**About this task:**
Return each line of the records below in which the string "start" turns up.

**Supplied material:**
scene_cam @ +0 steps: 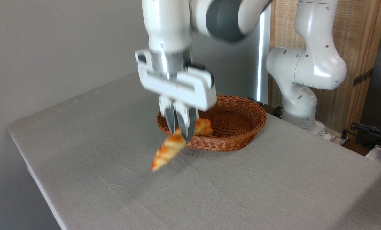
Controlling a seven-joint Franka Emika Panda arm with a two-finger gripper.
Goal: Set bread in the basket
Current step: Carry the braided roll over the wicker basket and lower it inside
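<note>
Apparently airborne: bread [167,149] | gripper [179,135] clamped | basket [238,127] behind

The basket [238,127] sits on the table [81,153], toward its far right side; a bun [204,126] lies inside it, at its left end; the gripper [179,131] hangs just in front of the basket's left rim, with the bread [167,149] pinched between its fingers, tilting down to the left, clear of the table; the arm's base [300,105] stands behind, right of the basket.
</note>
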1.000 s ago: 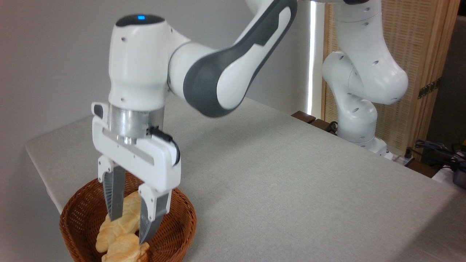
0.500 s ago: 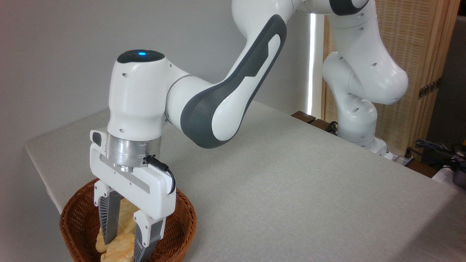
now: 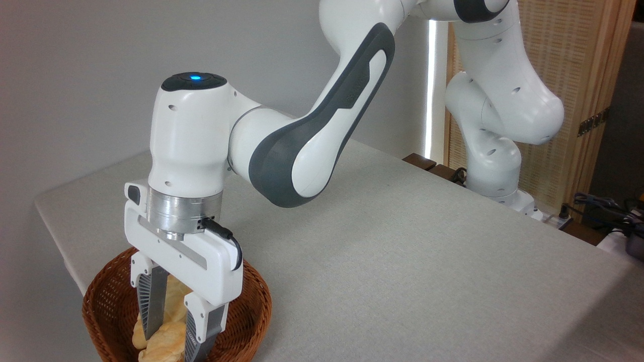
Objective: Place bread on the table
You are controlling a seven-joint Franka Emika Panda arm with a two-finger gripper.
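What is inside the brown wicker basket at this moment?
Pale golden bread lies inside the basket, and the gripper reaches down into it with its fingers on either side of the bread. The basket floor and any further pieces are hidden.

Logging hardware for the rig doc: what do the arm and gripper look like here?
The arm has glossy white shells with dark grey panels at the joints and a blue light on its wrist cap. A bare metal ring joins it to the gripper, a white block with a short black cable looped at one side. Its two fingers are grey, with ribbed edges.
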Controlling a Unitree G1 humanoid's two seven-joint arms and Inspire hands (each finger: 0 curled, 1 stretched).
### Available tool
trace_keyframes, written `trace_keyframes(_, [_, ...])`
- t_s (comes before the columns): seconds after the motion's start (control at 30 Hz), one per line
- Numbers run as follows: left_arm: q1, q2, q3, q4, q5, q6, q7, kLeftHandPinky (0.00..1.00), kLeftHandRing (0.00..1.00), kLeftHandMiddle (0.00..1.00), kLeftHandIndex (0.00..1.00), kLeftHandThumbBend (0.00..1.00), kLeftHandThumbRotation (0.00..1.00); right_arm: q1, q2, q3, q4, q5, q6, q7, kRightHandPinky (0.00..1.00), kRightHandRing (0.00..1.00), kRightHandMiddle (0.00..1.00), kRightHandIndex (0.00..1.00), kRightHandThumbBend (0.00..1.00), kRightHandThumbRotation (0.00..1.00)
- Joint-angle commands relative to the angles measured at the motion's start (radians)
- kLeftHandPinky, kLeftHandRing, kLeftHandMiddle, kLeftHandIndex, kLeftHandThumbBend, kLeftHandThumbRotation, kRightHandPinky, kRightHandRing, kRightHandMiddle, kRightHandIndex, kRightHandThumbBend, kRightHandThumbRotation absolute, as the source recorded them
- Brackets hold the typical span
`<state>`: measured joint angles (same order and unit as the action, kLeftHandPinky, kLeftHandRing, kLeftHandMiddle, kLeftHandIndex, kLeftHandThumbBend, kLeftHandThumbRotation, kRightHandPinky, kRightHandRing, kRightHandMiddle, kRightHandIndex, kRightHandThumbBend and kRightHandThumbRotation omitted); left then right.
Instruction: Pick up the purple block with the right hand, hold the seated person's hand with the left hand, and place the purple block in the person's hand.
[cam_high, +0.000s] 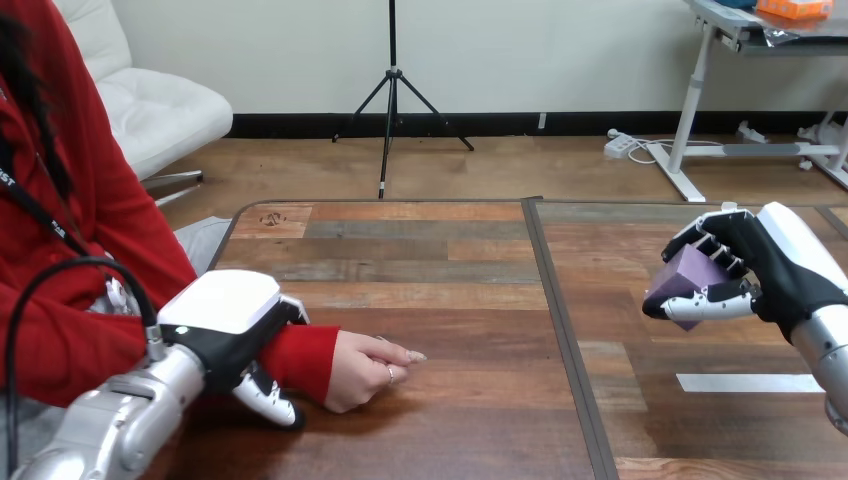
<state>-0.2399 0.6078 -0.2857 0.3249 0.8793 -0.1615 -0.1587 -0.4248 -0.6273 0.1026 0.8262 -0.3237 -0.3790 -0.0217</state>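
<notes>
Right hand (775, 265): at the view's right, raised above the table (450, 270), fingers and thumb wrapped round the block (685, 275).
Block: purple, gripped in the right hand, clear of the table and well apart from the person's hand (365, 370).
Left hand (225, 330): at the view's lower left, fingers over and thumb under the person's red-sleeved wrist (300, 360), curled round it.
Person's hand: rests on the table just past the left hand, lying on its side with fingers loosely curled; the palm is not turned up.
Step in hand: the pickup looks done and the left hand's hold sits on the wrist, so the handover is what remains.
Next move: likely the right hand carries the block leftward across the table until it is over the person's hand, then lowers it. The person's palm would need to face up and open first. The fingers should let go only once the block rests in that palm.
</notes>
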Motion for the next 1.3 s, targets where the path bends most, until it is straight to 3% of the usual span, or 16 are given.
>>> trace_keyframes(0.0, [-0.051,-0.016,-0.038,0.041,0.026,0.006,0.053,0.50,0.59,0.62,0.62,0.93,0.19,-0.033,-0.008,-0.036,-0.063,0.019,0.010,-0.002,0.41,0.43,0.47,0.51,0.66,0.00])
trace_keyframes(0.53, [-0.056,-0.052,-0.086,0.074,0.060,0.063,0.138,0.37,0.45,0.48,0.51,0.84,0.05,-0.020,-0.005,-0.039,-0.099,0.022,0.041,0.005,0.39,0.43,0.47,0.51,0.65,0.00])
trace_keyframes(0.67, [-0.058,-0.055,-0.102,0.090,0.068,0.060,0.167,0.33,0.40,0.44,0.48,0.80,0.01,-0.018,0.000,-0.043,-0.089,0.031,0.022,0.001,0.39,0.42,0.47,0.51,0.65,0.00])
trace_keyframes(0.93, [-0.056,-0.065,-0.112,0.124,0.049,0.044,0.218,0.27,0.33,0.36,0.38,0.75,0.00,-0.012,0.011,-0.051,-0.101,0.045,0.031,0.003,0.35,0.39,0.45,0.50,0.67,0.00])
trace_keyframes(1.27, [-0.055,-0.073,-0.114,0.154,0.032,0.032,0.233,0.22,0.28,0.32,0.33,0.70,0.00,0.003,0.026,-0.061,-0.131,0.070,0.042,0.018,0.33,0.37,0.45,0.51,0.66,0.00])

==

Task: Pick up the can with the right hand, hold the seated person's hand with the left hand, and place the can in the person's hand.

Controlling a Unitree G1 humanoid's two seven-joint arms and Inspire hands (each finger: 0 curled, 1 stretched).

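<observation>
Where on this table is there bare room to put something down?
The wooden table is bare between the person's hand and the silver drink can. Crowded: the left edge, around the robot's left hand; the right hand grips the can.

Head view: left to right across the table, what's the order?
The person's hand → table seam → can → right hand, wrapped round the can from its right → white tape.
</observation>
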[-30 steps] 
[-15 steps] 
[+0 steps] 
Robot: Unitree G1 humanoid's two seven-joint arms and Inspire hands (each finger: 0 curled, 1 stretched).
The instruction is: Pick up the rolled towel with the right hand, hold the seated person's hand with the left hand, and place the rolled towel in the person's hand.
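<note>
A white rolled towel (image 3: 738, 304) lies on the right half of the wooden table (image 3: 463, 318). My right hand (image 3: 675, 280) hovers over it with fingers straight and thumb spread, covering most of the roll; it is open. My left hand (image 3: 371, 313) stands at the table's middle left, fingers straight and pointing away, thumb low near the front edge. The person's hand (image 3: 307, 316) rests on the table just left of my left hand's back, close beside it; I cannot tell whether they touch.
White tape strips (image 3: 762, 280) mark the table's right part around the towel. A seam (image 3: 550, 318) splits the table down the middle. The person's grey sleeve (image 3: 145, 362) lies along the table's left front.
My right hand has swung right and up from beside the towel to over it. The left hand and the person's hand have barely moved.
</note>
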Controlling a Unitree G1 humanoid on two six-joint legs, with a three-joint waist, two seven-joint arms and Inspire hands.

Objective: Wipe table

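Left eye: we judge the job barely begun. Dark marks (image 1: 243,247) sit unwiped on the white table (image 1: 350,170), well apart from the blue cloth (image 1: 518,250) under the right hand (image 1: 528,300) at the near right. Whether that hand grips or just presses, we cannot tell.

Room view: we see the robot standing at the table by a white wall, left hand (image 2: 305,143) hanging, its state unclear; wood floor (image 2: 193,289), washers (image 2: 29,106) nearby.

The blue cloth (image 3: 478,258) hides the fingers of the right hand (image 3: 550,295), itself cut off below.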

**Task solution:**
- t_s (comes before the columns): seconds after the motion's start (control at 30 Hz), one per line
- Joint-angle commands relative to the angles measured at the motion's start (radians)

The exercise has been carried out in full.